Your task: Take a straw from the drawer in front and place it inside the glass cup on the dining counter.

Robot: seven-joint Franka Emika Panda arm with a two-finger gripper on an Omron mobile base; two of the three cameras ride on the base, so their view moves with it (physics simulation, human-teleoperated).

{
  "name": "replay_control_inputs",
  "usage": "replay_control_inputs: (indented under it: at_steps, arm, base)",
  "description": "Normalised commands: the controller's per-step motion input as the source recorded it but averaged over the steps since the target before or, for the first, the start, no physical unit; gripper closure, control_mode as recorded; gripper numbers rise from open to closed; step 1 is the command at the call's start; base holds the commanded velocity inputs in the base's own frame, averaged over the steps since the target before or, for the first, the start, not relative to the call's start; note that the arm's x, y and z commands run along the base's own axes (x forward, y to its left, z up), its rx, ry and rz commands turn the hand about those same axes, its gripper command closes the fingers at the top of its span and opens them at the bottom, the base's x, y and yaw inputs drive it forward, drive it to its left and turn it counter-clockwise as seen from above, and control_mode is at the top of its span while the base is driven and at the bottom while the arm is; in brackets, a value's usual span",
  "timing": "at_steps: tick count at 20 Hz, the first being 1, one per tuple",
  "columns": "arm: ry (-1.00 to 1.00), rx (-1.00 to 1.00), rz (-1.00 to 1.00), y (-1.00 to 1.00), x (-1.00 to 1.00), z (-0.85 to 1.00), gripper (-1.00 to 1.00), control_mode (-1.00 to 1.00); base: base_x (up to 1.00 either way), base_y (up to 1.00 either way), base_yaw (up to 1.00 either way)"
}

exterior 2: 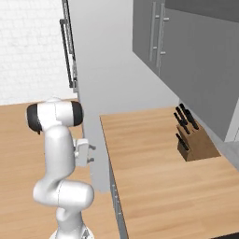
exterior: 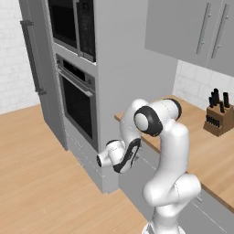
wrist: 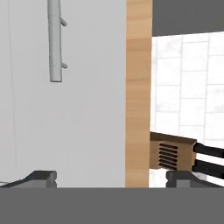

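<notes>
My gripper [wrist: 110, 177] stands open, its two dark fingertips [wrist: 41, 177] wide apart with nothing between them. It faces a flat light-grey drawer [wrist: 87, 109] front, which is closed, at a short distance. The drawer's grey bar handle [wrist: 54, 41] sits up and left of the fingers in the rolled hand view. From the right base view the gripper [exterior 2: 91, 154] hangs low, just left of the wall counter's front edge. The straw is hidden. The glass cup and the dining counter are out of view.
The wood counter [exterior 2: 154, 168] along the tiled wall carries a knife block [exterior 2: 192, 140], whose wooden body also shows as the knife block [wrist: 173, 153]. A tall grey oven tower [exterior: 80, 96] stands close to the arm's left. Upper cabinets [exterior: 196, 32] hang above. Open wood floor [exterior: 32, 173] lies to the left.
</notes>
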Motion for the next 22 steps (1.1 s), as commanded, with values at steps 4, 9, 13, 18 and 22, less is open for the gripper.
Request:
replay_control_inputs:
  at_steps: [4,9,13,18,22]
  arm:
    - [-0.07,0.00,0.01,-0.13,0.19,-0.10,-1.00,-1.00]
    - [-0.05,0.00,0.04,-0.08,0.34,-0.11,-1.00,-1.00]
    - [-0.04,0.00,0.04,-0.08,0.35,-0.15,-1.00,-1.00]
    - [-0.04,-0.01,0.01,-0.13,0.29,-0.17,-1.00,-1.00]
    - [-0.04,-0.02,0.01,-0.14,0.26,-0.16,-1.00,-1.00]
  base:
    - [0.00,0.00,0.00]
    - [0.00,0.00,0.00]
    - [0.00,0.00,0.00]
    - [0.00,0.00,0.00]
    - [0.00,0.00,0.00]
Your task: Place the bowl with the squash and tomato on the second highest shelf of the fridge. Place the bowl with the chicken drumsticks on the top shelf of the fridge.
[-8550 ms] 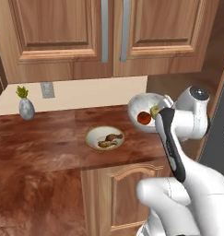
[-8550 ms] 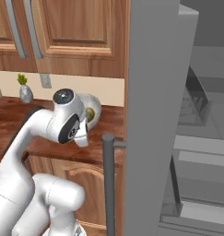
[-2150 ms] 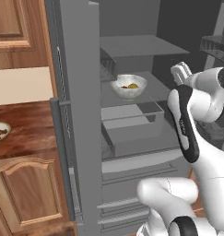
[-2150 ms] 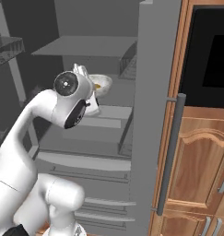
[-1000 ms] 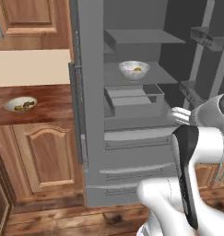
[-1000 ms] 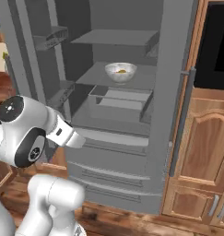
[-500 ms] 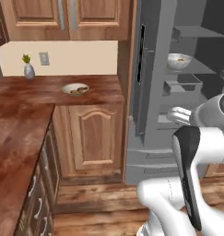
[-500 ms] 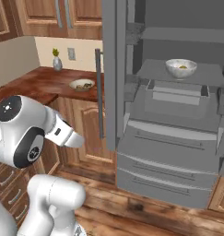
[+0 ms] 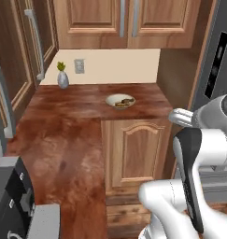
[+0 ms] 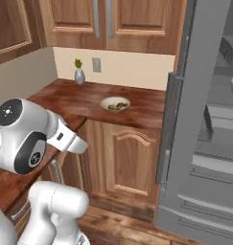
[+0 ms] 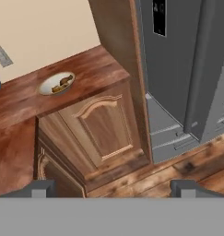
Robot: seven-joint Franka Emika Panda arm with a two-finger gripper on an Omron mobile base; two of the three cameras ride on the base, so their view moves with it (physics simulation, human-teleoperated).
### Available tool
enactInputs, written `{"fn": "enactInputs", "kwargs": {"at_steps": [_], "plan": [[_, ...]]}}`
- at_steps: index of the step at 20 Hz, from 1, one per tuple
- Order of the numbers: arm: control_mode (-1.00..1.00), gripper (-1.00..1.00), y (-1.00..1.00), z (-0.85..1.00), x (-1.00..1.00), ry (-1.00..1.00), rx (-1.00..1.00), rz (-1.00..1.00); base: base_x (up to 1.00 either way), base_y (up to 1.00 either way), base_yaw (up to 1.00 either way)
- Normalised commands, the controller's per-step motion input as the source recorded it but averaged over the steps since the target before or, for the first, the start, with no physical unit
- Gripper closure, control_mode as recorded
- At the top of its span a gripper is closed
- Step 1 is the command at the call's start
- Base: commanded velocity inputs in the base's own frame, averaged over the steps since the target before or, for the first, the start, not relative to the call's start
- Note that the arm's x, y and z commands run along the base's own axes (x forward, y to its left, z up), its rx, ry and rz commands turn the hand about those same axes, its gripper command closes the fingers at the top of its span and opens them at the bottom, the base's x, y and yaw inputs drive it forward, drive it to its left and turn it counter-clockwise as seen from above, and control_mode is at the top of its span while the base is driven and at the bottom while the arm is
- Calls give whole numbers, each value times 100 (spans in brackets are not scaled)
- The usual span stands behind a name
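View: your base has swung from the fridge (image 10: 204, 143) toward the desk (image 9: 87, 105).
Gripper (image 11: 113, 186): released, empty.
Next: you fetch the bowl with the chicken drumsticks (image 9: 120, 101).

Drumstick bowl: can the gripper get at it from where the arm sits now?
Probably not yet. The drumstick bowl sits uncovered on the counter with nothing beside it, but the open gripper hangs well short of it, out over the floor by the cabinet door. The base likely has to close in first.

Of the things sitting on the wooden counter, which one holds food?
The bowl with the chicken drumsticks, the shallow cream dish near the counter's front edge, with brown pieces inside. The small vase by the wall outlet holds a green sprig.
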Motion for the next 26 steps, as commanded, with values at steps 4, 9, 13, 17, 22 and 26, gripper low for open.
{"fn": "enactInputs", "kwargs": {"at_steps": [4, 9, 13, 17, 22, 26], "plan": [[100, -100, 0, 0, 0, 0, 0, 0, 100, 100, 0], [100, -100, 0, 0, 0, 0, 0, 0, 100, 7, 2], [100, -100, 0, 0, 0, 0, 0, 0, 100, -2, 3], [100, -100, 0, 0, 0, 0, 0, 0, 99, 53, 0], [100, -100, 0, 0, 0, 0, 0, 0, 96, 24, 0], [100, -100, 0, 0, 0, 0, 0, 0, 99, -40, -1]]}}
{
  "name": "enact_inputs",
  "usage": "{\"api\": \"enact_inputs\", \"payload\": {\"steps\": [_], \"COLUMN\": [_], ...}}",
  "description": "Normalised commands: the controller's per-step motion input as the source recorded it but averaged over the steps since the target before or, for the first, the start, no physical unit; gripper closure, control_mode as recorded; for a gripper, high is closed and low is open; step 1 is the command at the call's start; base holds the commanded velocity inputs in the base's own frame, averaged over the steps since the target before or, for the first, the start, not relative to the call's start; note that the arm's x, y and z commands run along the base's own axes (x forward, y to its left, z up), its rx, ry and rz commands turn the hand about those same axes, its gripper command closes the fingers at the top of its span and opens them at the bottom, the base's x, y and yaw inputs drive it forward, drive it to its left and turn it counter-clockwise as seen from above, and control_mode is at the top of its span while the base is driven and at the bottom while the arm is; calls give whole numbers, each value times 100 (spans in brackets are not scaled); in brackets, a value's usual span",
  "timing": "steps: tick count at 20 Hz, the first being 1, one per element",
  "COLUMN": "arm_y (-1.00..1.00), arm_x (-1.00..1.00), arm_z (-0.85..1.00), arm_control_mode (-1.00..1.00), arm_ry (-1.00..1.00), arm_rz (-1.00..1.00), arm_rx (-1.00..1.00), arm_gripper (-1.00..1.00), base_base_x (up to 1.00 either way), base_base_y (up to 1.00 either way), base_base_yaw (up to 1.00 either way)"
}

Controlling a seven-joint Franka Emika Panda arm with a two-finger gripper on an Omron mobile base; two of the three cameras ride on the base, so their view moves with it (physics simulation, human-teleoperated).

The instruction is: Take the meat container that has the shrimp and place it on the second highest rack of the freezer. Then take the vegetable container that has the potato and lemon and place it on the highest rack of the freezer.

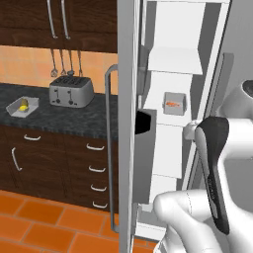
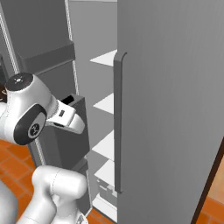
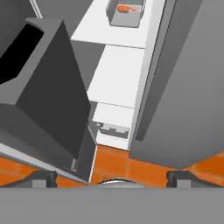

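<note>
Pincer: jaws spread wide, nothing between them; dark fingertips at the foot of the hand view, pointed down the open freezer toward orange floor tiles.

Obstructions: dark grey door bin, close on the left of the pincer in the hand view, its black mouth open; grey freezer door on the other side; white shelves stepping away ahead between the two.

Meat container: small grey tray, far ahead of the pincer, resting on a white shelf; in the left base view it sits on the second highest rack, just under the highest rack; well apart from the pincer.

Shrimp: small, curled, orange-pink, lying inside the tray.

Vegetable container: pale tray on the dark speckled counter, well off to the left of the freezer; lemon bright yellow inside; potato too small to tell.

Toaster: silver, on the same counter, beside the tray; utensils hang above it.
</note>
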Motion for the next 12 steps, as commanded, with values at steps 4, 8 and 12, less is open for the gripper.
{"api": "enact_inputs", "payload": {"steps": [4,8,12], "arm_y": [7,0,0], "arm_x": [-16,-30,-13], "arm_z": [2,3,16], "arm_control_mode": [-100,-100,-100], "arm_ry": [-2,0,0], "arm_rz": [-15,8,12], "arm_rx": [10,-9,-5], "arm_gripper": [-100,-100,-100], "base_base_x": [0,0,0], "base_base_y": [0,0,0], "base_base_yaw": [0,0,0]}}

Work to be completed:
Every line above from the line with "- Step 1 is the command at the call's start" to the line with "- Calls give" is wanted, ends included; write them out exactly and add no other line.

Result of the task:
- Step 1 is the command at the call's start
- Base: commanded velocity inputs in the base's own frame, averaged over the steps since the target before or, for the first, the start, not relative to the call's start
- Note that the arm's x, y and z commands run along the base's own axes (x forward, y to its left, z up), its rx, ry and rz commands turn the hand about those same axes, its gripper command closes the fingers at the top of its span and opens them at the bottom, the base's x, y and yaw inputs drive it forward, drive it to its left and turn it counter-clockwise as seen from above, and control_mode is at the top of its span while the base is driven and at the bottom while the arm is
- Calls give whole numbers, each value times 100 (spans in brackets are not scaled)

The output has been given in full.